- [Task objective] Each line below needs to be repeated precisely as it is.

- [Information supplied]
═══

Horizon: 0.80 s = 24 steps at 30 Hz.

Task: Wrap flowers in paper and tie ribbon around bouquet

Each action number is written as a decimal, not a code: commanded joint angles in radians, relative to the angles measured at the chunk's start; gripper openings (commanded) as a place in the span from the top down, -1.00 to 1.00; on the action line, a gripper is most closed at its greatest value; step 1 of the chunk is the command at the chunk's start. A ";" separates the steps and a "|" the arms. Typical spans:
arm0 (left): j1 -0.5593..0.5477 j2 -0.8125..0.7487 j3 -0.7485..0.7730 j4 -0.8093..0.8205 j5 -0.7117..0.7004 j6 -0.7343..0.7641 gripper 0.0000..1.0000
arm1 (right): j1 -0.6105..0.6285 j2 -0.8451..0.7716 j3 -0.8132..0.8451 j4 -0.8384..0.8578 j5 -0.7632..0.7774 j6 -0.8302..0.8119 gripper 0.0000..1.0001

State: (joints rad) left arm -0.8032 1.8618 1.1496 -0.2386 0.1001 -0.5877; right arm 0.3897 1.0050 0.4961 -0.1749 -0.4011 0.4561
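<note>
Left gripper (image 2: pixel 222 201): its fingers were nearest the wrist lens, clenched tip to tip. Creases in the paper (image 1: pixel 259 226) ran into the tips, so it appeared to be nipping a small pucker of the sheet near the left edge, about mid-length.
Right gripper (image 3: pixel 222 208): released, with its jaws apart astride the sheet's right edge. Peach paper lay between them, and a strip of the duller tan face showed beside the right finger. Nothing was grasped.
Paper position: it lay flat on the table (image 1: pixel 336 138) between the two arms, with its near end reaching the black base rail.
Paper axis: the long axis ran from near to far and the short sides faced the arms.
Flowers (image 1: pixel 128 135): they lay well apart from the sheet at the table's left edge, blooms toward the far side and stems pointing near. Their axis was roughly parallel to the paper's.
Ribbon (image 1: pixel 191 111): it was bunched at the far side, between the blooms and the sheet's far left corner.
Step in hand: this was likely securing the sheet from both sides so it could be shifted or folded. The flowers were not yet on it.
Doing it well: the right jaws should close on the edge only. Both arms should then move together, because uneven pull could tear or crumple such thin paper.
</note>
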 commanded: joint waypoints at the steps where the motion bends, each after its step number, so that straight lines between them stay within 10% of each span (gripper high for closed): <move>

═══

- [Response]
Horizon: 0.80 s = 24 steps at 30 Hz.

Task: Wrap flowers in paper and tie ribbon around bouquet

Each action number is written as a decimal, not a code: commanded joint angles in radians, relative to the angles measured at the chunk's start; gripper openings (commanded) as a place in the span from the top down, -1.00 to 1.00; on the action line, a gripper is most closed at its greatest value; step 1 of the chunk is the command at the chunk's start. A ";" separates the steps and a "|" the arms. Typical spans:
arm0 (left): j1 -0.5593..0.5477 j2 -0.8125..0.7487 j3 -0.7485..0.7730 j4 -0.8093..0.8205 j5 -0.7117..0.7004 j6 -0.7343..0.7641 gripper 0.0000..1.0000
arm1 (right): j1 -0.6105..0.6285 j2 -0.8451..0.7716 j3 -0.8132..0.8451 j4 -0.8384..0.8578 j5 -0.7632..0.7774 j6 -0.8302..0.8119 gripper 0.0000..1.0001

State: (joints rad) left arm -0.8032 1.8618 1.1496 -0.2386 0.1001 -0.5877; right arm 0.3897 1.0050 0.4961 -0.1749 -0.4011 0.4561
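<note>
Left gripper (image 2: pixel 222 201): its fingers were nearest the wrist lens, clenched tip to tip. Creases in the paper (image 1: pixel 259 226) ran into the tips, so it appeared to be nipping a small pucker of the sheet near the left edge, about mid-length.
Right gripper (image 3: pixel 222 208): released, with its jaws apart astride the sheet's right edge. Peach paper lay between them, and a strip of the duller tan face showed beside the right finger. Nothing was grasped.
Paper position: it lay flat on the table (image 1: pixel 336 138) between the two arms, with its near end reaching the black base rail.
Paper axis: the long axis ran from near to far and the short sides faced the arms.
Flowers (image 1: pixel 128 135): they lay well apart from the sheet at the table's left edge, blooms toward the far side and stems pointing near. Their axis was roughly parallel to the paper's.
Ribbon (image 1: pixel 191 111): it was bunched at the far side, between the blooms and the sheet's far left corner.
Step in hand: this was likely securing the sheet from both sides so it could be shifted or folded. The flowers were not yet on it.
Doing it well: the right jaws should close on the edge only. Both arms should then move together, because uneven pull could tear or crumple such thin paper.
</note>
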 commanded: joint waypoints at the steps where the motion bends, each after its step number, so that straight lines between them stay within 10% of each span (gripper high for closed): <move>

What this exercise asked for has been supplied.